When we make decisions in everyday life, we infer some form. It is known that there are three reasoning methods: deduction, induction, and abduction. Inference is closely related to sensitivity and intelligence. First of all, in this keynote I will confirm the following. Intelligence is a general ability including ability to infer, plan, solve problems, think abstractly, understand complex ideas, and learn quickly. It also includes the ability to learn from experience. Intelligence is not simply for learning from books, for narrow academic skills or for good grades in the exam. It rather represents a broader capability to understand our environment, "understanding" things and "giving meaning" and finding out what to do.
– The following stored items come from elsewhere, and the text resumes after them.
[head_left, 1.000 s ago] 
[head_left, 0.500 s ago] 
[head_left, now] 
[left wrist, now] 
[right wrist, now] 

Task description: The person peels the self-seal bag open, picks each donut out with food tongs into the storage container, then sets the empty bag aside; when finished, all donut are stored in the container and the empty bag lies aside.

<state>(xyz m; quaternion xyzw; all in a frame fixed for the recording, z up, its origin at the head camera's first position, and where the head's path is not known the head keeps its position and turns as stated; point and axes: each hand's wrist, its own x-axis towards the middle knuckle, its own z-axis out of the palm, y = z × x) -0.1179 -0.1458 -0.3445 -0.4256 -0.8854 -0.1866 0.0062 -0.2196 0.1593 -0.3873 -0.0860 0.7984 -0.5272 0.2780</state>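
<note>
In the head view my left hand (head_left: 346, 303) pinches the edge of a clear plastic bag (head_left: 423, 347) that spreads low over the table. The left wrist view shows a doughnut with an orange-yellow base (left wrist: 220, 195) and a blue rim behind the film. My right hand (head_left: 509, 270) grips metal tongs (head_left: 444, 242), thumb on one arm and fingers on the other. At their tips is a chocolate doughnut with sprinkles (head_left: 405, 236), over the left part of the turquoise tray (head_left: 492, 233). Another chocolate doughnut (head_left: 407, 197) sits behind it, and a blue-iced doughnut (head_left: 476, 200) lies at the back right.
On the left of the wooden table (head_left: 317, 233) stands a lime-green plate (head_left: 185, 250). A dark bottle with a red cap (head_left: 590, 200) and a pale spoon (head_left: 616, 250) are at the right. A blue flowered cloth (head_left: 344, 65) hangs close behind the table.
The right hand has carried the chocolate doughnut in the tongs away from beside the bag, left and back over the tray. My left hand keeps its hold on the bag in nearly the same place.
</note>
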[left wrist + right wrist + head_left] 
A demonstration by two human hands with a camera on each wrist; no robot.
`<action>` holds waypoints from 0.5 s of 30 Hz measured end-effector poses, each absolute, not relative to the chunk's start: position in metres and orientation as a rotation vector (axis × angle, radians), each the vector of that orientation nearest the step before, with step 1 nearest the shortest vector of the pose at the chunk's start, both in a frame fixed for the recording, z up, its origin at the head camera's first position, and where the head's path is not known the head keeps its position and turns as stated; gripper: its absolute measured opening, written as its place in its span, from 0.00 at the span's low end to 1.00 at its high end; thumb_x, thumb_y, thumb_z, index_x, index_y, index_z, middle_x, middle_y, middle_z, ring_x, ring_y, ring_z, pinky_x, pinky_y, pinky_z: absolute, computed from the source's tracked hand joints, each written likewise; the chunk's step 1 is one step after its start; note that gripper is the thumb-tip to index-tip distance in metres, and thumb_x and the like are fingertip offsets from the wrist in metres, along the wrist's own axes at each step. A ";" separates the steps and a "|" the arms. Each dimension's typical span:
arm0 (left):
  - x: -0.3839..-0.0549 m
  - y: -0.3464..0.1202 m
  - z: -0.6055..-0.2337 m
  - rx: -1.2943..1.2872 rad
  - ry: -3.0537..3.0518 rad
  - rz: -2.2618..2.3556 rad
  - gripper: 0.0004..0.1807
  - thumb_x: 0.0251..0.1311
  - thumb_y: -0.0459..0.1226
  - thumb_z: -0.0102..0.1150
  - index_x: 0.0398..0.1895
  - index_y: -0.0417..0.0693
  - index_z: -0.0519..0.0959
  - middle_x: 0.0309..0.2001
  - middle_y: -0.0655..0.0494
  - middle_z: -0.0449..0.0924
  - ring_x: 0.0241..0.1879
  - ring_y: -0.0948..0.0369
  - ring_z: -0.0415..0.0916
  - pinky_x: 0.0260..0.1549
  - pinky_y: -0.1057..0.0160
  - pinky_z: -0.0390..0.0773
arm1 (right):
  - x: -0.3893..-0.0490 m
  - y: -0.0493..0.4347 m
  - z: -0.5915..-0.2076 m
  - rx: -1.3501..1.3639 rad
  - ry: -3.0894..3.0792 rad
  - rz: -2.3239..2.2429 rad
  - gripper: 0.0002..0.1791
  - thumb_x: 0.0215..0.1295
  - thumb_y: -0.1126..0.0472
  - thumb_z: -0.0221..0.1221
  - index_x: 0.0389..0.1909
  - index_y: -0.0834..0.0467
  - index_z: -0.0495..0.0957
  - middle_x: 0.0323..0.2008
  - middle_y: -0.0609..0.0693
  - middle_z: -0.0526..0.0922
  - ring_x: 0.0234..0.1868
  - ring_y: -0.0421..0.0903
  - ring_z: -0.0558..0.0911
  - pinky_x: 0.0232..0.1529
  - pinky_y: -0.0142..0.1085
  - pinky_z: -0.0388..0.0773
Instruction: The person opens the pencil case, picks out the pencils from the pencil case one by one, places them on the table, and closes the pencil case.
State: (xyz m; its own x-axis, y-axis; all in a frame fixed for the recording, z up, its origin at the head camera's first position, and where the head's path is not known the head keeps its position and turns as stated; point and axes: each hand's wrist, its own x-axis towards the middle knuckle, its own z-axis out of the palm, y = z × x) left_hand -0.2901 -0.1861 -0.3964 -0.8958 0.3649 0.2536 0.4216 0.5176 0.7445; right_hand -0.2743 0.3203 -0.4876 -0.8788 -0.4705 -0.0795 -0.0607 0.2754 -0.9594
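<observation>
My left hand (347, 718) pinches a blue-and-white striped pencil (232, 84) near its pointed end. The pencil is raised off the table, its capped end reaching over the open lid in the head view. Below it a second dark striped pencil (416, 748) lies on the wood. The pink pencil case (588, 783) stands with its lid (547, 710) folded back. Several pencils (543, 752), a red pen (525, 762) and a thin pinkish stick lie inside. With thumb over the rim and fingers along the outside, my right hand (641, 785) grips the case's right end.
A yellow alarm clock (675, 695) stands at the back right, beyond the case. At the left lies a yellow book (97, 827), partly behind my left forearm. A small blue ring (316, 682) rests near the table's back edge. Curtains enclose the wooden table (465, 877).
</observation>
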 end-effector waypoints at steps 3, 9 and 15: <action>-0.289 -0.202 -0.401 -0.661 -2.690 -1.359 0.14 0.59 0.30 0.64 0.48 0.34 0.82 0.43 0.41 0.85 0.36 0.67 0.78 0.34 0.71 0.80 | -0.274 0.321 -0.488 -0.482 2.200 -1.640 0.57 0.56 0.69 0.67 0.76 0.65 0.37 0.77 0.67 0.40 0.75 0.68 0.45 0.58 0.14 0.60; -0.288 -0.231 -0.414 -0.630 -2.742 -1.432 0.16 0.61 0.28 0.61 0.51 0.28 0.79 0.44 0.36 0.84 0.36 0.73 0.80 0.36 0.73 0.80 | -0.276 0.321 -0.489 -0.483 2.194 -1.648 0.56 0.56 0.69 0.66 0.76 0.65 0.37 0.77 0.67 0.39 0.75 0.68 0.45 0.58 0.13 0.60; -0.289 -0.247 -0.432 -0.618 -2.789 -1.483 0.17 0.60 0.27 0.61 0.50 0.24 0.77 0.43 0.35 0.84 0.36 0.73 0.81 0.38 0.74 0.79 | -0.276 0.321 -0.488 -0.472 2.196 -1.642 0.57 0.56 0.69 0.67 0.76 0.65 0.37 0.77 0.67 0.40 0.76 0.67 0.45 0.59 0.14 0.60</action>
The following items are three key elements of intelligence that intelligence experts are reaching agreement:

  1. Abstract thinking or reasoning (which is agreed by 99.3% of researchers)
  2. Problem solving ability (This is agreed by 97.7% of researchers)
  3. Ability to gain knowledge (this is agreed by 96.0% of researchers)

Well, here I first propose "Innovation Tetra" which constitutes the basis of reasoning. Furthermore, I apply this "Innovation Tetra" to show the possibility of developing new reasoning. The fuzzy inference method so far is based on deduction. In order to develop a new way of fuzzy reasoning, it would be to establish an inference method that can be applied to new artificial intelligence by leaving deductive reasoning.

In this keynote I would like to describe some related matters from the above viewpoint.


Dr. Shiizuka

Dr. Hisao Shiizuka received his B.S. and M.S. degrees in the Electrical Engineering from Kogakuin University, Tokyo Japan, in 1971 and 1973, respectively, and Doctor of Engineering (Ph D) on "Properties of Three Terminal RC Networks and Their Application to Synthesis Problems" from Kogakuin University, Tokyo Japan, in 1983.

He had been a Professor of Kansei Engineering, Information Design and Soft Computing at Faculty of Informatics, Kogakuin University since 2006, Tokyo Japan, after having contributed for 11 years as a Professor of Artificial Intelligence System, Linear System Theory and Electric Circuits, to the Department of Computer Science and Communication Engineering at Kogakuin University since 1995, Tokyo Japan.

He was a visiting researcher at The University of Illinois at Chicago (UIC) in 1993. He is engaged in the circuit theory, the graph theory, the Petri net, and the application of the system simulation and the fuzzy theory and the researches on a soft computing and Kansei engineering, etc. Currently, his research interests are Kansei Engineering, Soft Computing, Information Design and Artificial Intelligence. He was a director of Japan Society for Fuzzy Theory in 1995-1997, and was a director of Japan Society of Kansei Engineering in 1999-2001. He was the President of Japan Society of Kansei Engineering, from 2007 to 2013. He holds a lot of the chair of the academic society successively.

Now he is a Professor emeritus, Kogakuin University, Senior Research Scientist of Fuzzy Logic Systems Institute, and Chair of International Society of Affective Science and Engineering, and also he is the president of Shiizuka Kansei Engineering Laboratory, Co., Ltd.